**ACTION ITEM**:
The reply must repeat the listing below exactly and carry none of its pictures.

Segment Start: PROVIDED MATERIAL

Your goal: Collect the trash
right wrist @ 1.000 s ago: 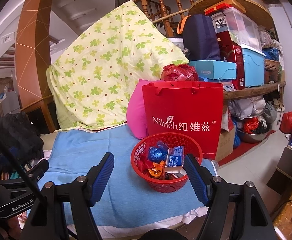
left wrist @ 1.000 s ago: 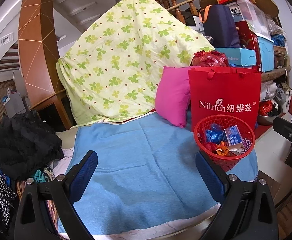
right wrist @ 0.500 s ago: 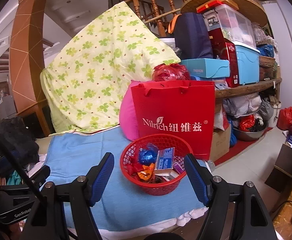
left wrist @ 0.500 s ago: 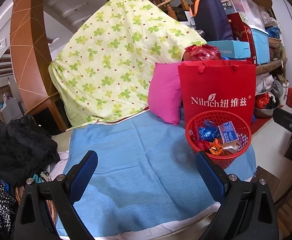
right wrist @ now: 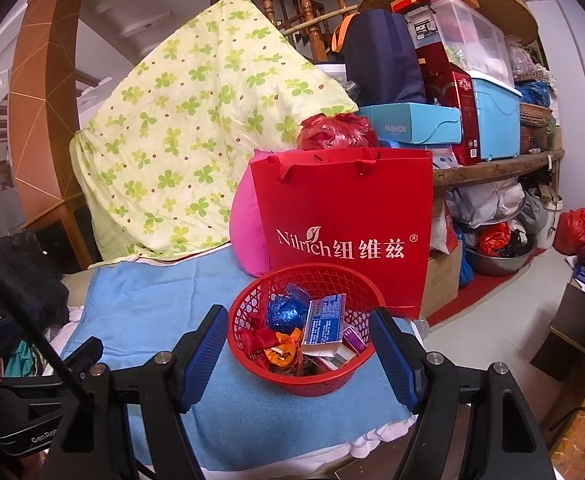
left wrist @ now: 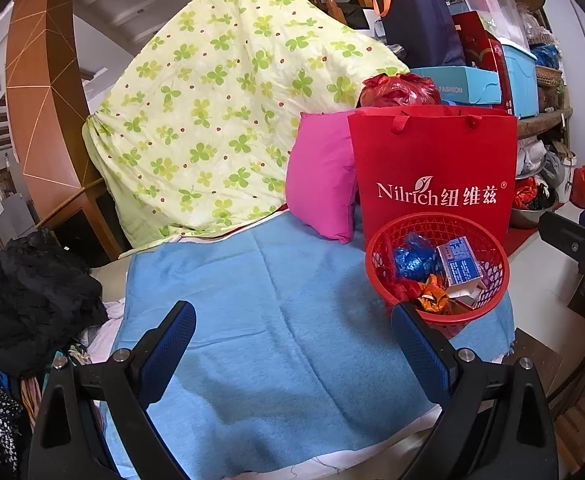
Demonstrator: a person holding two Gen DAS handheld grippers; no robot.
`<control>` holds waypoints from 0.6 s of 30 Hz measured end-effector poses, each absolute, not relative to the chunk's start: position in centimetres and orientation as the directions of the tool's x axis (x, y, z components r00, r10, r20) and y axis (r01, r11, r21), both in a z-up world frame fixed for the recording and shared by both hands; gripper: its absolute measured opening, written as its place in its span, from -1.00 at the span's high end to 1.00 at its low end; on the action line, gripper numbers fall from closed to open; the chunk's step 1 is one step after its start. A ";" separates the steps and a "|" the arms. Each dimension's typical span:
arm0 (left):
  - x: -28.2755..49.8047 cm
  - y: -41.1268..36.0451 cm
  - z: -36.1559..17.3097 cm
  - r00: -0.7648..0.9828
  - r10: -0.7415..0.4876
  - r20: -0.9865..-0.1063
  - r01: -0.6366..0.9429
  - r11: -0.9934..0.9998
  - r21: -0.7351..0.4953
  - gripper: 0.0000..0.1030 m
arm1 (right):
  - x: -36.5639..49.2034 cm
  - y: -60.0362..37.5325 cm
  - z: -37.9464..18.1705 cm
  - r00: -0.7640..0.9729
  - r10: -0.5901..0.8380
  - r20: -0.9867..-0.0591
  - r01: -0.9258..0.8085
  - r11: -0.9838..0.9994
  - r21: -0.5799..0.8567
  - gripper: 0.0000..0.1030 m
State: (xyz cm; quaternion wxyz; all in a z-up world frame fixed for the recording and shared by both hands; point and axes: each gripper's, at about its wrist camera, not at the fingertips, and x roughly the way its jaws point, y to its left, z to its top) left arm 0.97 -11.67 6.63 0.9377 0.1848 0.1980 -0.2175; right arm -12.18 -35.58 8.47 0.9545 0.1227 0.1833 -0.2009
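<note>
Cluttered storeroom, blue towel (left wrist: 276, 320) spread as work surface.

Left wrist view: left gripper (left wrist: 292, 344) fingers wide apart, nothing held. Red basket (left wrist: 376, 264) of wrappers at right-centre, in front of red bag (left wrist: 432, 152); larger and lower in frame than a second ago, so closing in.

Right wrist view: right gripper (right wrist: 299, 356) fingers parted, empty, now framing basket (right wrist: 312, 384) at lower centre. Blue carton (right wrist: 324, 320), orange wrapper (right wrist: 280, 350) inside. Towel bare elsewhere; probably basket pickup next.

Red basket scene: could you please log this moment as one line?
left gripper: open, empty | right gripper: open, straddling red basket | basket: holds wrappers, small box | surface: blue towel
</note>
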 end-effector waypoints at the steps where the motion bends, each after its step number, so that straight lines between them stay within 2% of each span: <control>1: 1.2 -11.7 6.6 0.825 -0.336 -0.454 0.483 0.837 0.258 -0.90 | -11.7 -35.6 8.4 0.849 -0.341 -0.404 0.431 0.889 0.155 -0.47; 18: 5.7 -9.6 5.8 0.798 -0.384 -0.464 0.514 0.837 0.190 -0.91 | -7.9 -33.9 9.0 0.810 -0.427 -0.402 0.495 0.866 0.077 -0.47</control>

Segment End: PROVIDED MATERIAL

**EXERCISE RESPONSE**:
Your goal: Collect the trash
right wrist @ 1.000 s ago: 
left wrist @ 1.000 s ago: 
right wrist @ 0.500 s ago: 
left wrist @ 0.500 s ago: 
right wrist @ now: 
left wrist @ now: 
Demonstrator: a person holding two Gen DAS handheld grippers; no robot.
`<control>` holds waypoints from 0.6 s of 30 Hz measured end-effector poses, each absolute, not relative to the chunk's start: position in centimetres and orientation as the directions of the tool's x axis (x, y, z components r00, r10, r20) and y axis (r01, r11, r21), both in a z-up world frame fixed for the recording and shared by both hands; gripper: its absolute measured opening, written as its place in its span, from -1.00 at the span's high end to 1.00 at its low end; on the action line, gripper numbers fall from closed to open; the chunk's step 1 is one step after its start. A ";" separates the steps and a "|" the arms. Each dimension's typical span:
arm0 (left):
  - x: -28.2755..49.8047 cm
  - y: -41.1268..36.0451 cm
  - z: -36.1559..17.3097 cm
  - r00: -0.7648..0.9828
  - r10: -0.7415..0.4876
  - r20: -0.9865..-0.1063
  - r01: -0.6366..0.9429
  - r11: -0.9934..0.9998
  - r21: -0.7351..0.4953
  - gripper: 0.0000..0.1030 m
arm1 (right):
  - x: -36.5639..49.2034 cm
  - y: -60.0362..37.5325 cm
  - z: -37.9464..18.1705 cm
  - r00: -0.7640..0.9729
  - r10: -0.5901..0.8380
  - r20: -0.9867..-0.0591
  - r01: -0.9258..0.8085
  - r11: -0.9838..0.9994
  - r21: -0.5799..0.8567
  - gripper: 0.0000..0.1030 m
State: (xyz cm; quaternion wxyz; all in a z-up world frame fixed for the recording and shared by both hands; point and axes: each gripper's, at about its wrist camera, not at the fingertips, and x roughly the way its jaws point, y to its left, z to its top) left arm 0.97 -11.67 6.63 0.9377 0.1848 0.1980 -0.2175; right arm -12.18 -35.58 8.47 0.9545 0.1227 0.1833 -0.2009
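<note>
Cluttered storeroom, blue towel (left wrist: 276, 320) spread as work surface.

Left wrist view: left gripper (left wrist: 292, 344) fingers wide apart, nothing held. Red basket (left wrist: 376, 264) of wrappers at right-centre, in front of red bag (left wrist: 432, 152); larger and lower in frame than a second ago, so closing in.

Right wrist view: right gripper (right wrist: 299, 356) fingers parted, empty, now framing basket (right wrist: 312, 384) at lower centre. Blue carton (right wrist: 324, 320), orange wrapper (right wrist: 280, 350) inside. Towel bare elsewhere; probably basket pickup next.

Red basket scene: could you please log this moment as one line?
left gripper: open, empty | right gripper: open, straddling red basket | basket: holds wrappers, small box | surface: blue towel
</note>
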 end-effector waypoints at the steps where the motion bends, each after its step number, so that straight lines between them stay within 2% of each span: <control>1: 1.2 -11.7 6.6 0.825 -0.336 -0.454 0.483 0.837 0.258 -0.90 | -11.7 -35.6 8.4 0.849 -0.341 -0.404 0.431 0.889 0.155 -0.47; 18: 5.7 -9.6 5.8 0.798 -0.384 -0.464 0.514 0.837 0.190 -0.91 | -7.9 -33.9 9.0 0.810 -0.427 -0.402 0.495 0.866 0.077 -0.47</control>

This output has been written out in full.